Expect the unexpected
Give Bill Tustin half an hour in a junk yard and he’ll probably start work on a basic orbiting space station. “He knows more about steel and putting things together than any guy I’ve ever met,” says Matthew Wells, director of Techniker. This fascination for unexpected is reflected in his work. His architectural and metalwork firm, Littlehampton Welding, specialises in the design and installation of projects of an unusual nature. “We get a thrill from doing something unique,” he says with boyish enthusiasm.
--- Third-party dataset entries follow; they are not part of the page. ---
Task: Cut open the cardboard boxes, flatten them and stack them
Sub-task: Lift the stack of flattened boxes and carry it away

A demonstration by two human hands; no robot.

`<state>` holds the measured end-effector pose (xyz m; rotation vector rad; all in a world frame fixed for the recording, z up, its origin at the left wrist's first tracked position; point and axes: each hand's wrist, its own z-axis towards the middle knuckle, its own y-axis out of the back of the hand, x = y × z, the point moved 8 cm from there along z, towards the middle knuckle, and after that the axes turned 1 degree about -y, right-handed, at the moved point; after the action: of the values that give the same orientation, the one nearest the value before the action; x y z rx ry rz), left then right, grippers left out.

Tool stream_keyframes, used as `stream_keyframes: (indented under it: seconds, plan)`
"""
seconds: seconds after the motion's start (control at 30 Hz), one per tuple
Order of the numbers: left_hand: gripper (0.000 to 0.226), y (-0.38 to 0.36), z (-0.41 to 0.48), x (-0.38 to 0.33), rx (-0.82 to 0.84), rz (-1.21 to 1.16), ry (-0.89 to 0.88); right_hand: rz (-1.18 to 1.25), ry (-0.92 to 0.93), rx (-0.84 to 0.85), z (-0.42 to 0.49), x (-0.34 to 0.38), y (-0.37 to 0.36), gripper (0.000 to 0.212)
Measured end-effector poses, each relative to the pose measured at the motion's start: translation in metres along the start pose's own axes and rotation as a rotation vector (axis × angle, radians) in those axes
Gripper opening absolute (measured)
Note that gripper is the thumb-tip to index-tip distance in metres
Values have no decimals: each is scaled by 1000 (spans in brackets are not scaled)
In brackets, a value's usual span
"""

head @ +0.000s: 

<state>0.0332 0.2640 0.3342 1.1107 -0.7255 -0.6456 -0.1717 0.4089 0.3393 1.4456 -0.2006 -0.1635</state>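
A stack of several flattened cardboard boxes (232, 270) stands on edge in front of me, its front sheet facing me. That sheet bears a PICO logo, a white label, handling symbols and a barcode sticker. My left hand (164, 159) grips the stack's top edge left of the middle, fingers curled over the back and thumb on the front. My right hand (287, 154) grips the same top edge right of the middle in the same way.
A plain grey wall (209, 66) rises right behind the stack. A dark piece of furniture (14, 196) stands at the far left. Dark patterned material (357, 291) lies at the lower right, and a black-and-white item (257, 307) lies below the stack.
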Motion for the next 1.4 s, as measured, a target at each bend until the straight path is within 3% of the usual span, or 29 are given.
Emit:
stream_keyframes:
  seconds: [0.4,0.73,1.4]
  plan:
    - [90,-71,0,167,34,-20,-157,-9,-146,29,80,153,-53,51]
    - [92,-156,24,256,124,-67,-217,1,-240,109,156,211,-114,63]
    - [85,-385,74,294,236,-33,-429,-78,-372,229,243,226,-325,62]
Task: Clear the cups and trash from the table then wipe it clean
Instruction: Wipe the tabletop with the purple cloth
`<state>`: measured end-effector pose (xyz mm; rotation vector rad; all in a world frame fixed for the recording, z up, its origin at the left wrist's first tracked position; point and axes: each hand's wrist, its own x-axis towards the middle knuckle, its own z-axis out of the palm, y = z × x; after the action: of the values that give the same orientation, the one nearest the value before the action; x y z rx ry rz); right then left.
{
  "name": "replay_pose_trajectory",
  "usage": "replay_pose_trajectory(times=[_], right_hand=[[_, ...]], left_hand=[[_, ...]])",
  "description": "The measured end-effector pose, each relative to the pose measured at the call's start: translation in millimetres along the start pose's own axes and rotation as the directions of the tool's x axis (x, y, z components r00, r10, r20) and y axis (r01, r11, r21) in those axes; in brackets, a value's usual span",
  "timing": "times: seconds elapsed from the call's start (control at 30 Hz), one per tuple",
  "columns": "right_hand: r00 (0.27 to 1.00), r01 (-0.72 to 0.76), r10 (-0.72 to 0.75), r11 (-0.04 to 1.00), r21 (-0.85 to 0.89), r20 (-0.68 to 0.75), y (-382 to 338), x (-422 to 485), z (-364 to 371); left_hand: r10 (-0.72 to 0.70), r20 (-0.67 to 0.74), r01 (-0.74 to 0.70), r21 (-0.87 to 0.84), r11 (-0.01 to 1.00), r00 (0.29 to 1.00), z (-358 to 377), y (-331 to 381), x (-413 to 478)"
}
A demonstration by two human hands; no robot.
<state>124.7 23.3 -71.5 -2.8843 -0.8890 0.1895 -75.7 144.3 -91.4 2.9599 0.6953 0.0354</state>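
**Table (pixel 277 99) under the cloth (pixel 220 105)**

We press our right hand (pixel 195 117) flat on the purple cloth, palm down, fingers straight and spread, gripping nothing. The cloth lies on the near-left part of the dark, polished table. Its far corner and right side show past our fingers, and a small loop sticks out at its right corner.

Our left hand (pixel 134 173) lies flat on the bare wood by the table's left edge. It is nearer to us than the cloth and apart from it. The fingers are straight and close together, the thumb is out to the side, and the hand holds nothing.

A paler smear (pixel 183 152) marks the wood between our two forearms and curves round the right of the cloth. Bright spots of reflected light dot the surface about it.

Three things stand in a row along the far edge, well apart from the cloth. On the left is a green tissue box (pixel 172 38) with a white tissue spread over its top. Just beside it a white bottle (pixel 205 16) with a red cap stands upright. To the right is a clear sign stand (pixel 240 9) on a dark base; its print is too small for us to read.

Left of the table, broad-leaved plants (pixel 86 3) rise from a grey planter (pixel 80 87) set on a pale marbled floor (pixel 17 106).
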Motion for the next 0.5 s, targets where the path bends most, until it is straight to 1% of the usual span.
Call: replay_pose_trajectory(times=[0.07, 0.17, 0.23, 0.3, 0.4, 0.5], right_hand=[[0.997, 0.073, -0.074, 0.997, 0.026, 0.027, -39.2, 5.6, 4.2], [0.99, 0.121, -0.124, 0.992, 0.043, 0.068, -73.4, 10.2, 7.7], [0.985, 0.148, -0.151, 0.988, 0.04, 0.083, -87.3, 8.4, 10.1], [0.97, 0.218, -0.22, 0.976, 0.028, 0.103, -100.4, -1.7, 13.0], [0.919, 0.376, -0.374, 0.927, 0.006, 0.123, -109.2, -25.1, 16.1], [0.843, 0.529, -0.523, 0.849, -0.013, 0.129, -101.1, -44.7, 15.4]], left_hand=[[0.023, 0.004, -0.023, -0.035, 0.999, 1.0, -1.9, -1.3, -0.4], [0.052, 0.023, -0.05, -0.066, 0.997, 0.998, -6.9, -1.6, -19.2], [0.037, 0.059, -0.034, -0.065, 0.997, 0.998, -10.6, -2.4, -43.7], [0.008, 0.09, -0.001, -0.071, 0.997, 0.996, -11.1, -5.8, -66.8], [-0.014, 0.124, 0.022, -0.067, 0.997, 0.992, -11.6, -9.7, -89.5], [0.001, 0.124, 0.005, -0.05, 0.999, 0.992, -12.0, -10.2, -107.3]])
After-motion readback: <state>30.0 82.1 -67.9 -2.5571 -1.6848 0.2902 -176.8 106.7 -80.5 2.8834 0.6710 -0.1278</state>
But that comes at a price: “the heartache before we get things right”. The biggest project with which the £9m turnover company has been involved was the construction of the movable boarding platform for the London Eye. “It was fabulous. Although, at £3.5m, it was hardest job I’ve ever worked on,” he reflects. His favourite project was the floating bridge in London’s Docklands “which was fun from beginning to end“. Gordon Stygalls
Stonework

Glamour and steel
Intense and edgy, Gordon Stygalls has the type of determination you would expect from someone involved in construction. And he also pulls a mean disappearing act – as our photographer found out. “You have to have nerves of steel in this business,“ says Stygalls, managing director of Mowlem Rattee & Kett, the specialist stone and restoration contractor. The £40m-turnover firm has worked on many prestigious projects, including the Houses of Parliament. As a subsidiary of Mowlem, it employs 170 staff, with a further 90 contract tradesmen. “I get a buzz from seeing every job come to fruition and I think success comes from that feeling of inspiration,” explains Stygalls. He can see glamour in every project: “A typical job is the one we’re working on now, a £4m contract for Stowe School. It’s where Richard Branson went,” he says, beaming.